Reporting by Helen Hill for the MIT Darwin Project
The MIT Darwin Project is thrilled to welcome another brilliant new MIT-WHOI Joint Program graduate student to its ranks this fall.
Zoe Aarons is a first-year graduate student in Biological Oceanography at the MIT-WHOI Joint Program. She graduated from Bowdoin College in 2019 with a major in Earth and Oceanographic Science and a minor in Computer Science
Although what she will ultimately be working on remains very much TBD, Aarons says she and Mick are talking about a project using numerical modeling to study sea ice algae in the Arctic. “I am very interested in using models and remote sensing to examine phytoplankton populations (particularly in polar regions) and to understand how climate change is altering phytoplankton dynamics and therefore carbon cycling,” explains Aarons.

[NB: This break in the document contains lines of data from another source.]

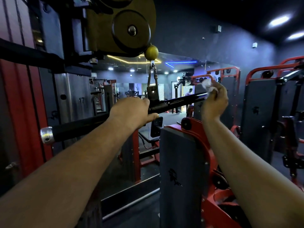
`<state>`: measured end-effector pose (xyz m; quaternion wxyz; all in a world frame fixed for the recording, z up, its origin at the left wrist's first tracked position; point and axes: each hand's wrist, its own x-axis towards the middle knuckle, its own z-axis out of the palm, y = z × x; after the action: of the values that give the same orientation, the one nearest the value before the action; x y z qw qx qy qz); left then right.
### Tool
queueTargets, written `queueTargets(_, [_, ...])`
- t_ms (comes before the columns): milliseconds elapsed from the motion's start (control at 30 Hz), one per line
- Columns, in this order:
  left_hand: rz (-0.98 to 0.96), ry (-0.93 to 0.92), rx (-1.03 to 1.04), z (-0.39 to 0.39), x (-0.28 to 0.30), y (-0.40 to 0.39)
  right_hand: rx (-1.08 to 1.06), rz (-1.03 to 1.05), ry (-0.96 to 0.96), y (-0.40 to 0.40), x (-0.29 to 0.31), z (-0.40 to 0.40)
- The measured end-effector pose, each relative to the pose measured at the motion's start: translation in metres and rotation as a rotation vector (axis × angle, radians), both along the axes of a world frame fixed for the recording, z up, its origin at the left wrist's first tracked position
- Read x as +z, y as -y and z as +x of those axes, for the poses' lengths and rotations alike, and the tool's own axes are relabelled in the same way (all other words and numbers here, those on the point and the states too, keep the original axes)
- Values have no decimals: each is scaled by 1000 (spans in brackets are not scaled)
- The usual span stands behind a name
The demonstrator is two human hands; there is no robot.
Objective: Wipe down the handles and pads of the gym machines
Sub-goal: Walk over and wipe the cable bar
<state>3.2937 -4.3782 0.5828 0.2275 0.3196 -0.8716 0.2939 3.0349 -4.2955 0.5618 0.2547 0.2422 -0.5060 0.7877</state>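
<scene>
A black pulldown bar (177, 101) hangs from a carabiner (152, 76) under a yellow ball stopper (151, 52) and a large pulley (131, 29). The bar slopes from a silver end cap (46, 134) at lower left up to the right. My left hand (131, 112) grips the bar just left of its centre bracket. My right hand (213, 101) holds a crumpled white cloth (207, 85) at the bar's far right end, the cloth touching the tip.
A grey weight-stack shroud with a red frame (179, 162) stands right below my arms. The cable machine's column and weight plates (77, 99) fill the left. More red-framed machines (263, 104) stand at right. A wall mirror (172, 76) ahead reflects the gym and a distant person.
</scene>
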Motion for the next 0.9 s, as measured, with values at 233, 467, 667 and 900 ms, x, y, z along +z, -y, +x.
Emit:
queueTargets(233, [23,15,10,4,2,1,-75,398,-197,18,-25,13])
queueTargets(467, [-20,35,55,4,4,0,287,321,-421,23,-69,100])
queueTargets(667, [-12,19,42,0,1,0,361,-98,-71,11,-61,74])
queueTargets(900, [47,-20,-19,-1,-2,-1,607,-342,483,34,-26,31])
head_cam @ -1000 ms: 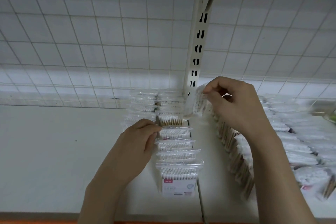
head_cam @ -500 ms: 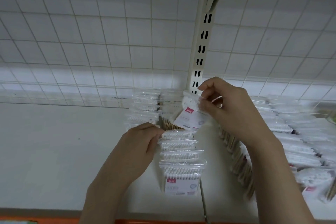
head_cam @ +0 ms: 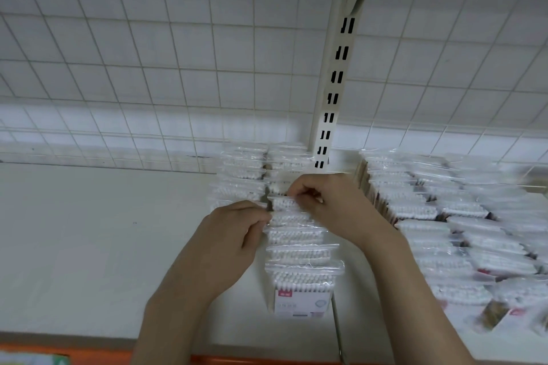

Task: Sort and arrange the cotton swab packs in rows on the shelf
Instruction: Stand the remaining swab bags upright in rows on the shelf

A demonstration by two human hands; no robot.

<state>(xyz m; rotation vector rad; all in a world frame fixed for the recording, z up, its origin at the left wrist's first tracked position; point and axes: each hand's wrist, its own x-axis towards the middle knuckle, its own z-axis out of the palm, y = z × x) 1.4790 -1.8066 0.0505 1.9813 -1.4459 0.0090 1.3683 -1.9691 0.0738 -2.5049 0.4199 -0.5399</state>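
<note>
A cotton swab pack (head_cam: 284, 204) stands upright in the middle row (head_cam: 298, 234) on the white shelf (head_cam: 89, 246), about halfway along that row. The right hand (head_cam: 332, 204) pinches its top right edge, fingers curled on the plastic. The left hand (head_cam: 228, 240) has its curled fingertips at the pack's left edge, where this row meets the one beside it; whether it grips the pack or only the next packs cannot be told. Nearer in the row, more packs stand one behind another, and the nearest pack (head_cam: 302, 290) shows a red and white label. A second row (head_cam: 241, 175) lies just to the left, further back. To the right, many packs (head_cam: 444, 231) lie overlapping in rows, blurred at the far right. Behind stand a slotted upright (head_cam: 333, 92) and a wire grid (head_cam: 148, 53).
</note>
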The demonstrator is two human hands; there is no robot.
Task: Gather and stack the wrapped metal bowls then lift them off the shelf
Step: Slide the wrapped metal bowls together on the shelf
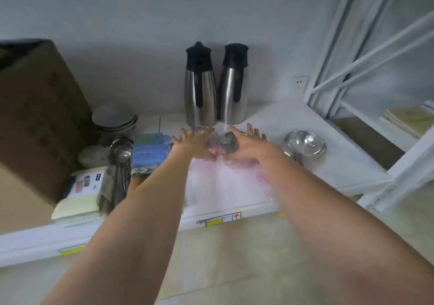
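Observation:
A wrapped metal bowl [222,141] in clear plastic sits on the white shelf [340,163], just in front of two steel jugs. My left hand [193,143] is against its left side and my right hand [249,143] against its right side, fingers spread, cupping it between them. Motion blur hides whether the palms press on it. A second wrapped metal bowl [305,143] stands alone to the right, apart from my hands. Clear plastic film with a pink tint [225,182] lies on the shelf below my wrists.
Two steel jugs with black tops [216,88] stand at the back. Left of my arms lie a blue packet [149,150], metal ladles [121,161], stacked grey bowls [115,119], a white pack [82,192] and a cardboard box [40,116]. White shelf frame [366,53] rises at right.

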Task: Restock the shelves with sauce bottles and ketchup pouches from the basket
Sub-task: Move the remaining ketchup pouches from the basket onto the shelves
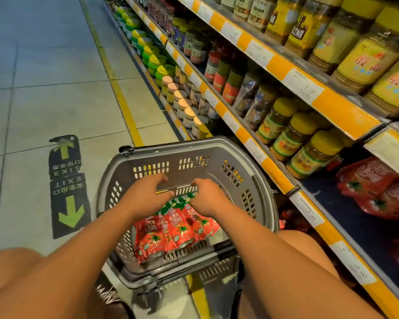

Aarons has always been fascinated by the oceans and feels fortunate to have had the opportunity to take an introductory oceanography course during her first year of college. “As an undergraduate, I conducted research in marine biogeochemistry and paleoceanography as well as the tracking of tropical cyclones in climate models which sparked a passion for using computational methods to study the oceans. During my coursework, I became fascinated with understanding how phytoplankton are impacted by climate change, and it was these interests that drew me to the work in Mick Follows’ Group, exploring phytoplankton dynamics at the cellular to community scale and using models and satellite data to answer questions about biology and climate.”
Story image: In her spare time Zoe says she loves to cook and bake as well as read. “I also love hiking and spending time outside, so I am very excited to explore the hiking and swimming areas around Boston and New England!” she says.